Moustapha_niasse

Et si l’on en parlait… Quand Niasse n’est plus Moustapha

Niasse ! Le nom fut, hier, le symbole des grands hommes d’État du Sénégal. Il résonnait dans le concert du jeu politique sénégalais au rythme de la foi en la République, de la rectitude dans le fonctionnement de l’État et de la virtuosité dans l’action diplomatique. En se révoltant contre le régime socialiste dont il est un produit senghorien, les Sénégalais ont applaudi en posant sur lui l’espoir d’une rupture quand bien même il fut de ce PS /UPS qui n’a jamais mis le Sénégal sur l’orbite du développement économique et social.

Directeur de Cabinet de Senghor au moment même où Macky Sall dans le camp duquel il s’engloutit n’avait que sept ans, puis ministre et Premier ministre, il a aujourd’hui totalement changé. Et il parait avoir des rapports délicats avec le pouvoir et l’avoir, les honneurs et les splendeurs.
Pourtant, il fut non seulement

Moustapha par le nom, mais Moustapha porteur d’espoir. Moustapha ! Un nom qui fait partie des 201 noms attribués au Prophète de l’Islam (PSL), signifiant le « choisi », le «  préféré », le « modèle ». Mais notre Niasse n’est plus ce Moustapha. Il n’est d’ailleurs plus le préféré des Sénégalais et en est si conscient qu’il se jette et jette son appareil dans le Macky.

La Nation le dévisage. Il tient des pierres à jeter devant une Assemblée nationale qu’il dirige aujourd’hui et de quelle manière ! Il traite de salopards ceux qui le contrarient. Et comme un enfant qui a tort, il n’hésite pas à lancer « Ma tay », ou prosaïquement « je m’en fou ».

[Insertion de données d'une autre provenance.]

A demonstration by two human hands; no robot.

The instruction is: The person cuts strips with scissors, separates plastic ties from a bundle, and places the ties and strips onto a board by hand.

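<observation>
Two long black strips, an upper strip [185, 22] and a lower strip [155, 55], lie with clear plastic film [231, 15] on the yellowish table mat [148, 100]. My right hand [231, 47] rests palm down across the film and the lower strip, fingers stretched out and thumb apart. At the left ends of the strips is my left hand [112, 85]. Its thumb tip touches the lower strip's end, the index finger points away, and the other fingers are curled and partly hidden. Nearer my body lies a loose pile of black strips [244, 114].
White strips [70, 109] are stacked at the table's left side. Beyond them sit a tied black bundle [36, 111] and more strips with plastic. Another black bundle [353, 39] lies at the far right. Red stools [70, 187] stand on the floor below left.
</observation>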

Radote-t-il prématurément avec l’âge ? Les psychologues répondront. Mais ce Niasse n’est plus le Moustapha d’hier. L’homme qui combattait la partialité, se révoltait contre les députés socialistes d’hier, absentéistes et en marge de la défense de l’intérêt national, disait-il et qui vilipendait la prédation des finances publiques se tait aujourd’hui devant le maraudage de l’impôt par les députés de cette Assemblée nationale si couteuse dont il est le Président.

Qui eut imaginé que ce Niasse qui prêchait la frugalité de la gouvernance garderait le silence devant une telle forfaiture ? Finalement, au Sénégal, on fait la politique juste pour accéder à la table du pourvoir et jouir de privilèges onéreux et de fourberies hors la loi.
Niasse n’est plus le Moustapha d’hier. Ceux avec qui il a engagé l’épopée de son parti l’ont quitté. Et avec lui comme avec d’autres politiciens, les Sénégalais découvrent que la politique dans leur pays est simplement un bal masqué. Et les masques tombent toujours à l’accès au pouvoir.

Niasse est devenu Président de l’Assemblée nationale, à 73 ans, à l’âge où Senghor dont il fut le Directeur de Cabinet et qu’il prend comme un modèle a décidé de quitter le pouvoir en le cédant à 74 ans. Il est Président du Parlement et jamais une législature n’a été aussi désastreuse. On y combine. On y conspire une connivence flagrante pour fomenter des complots politiques. Et on n’y paie pas l’impôt.

Quand le juste est dans l’abîme avec la trahison du suffrage électoral, quand les droits sont trahis par une adjuration politicienne et quand on donne le sceptre à la forfaiture par un non acquittement du devoir fiscal, Niasse ne dit rien. Et qui ne dit rien consent. Il n’est donc plus le Moustapha d’hier.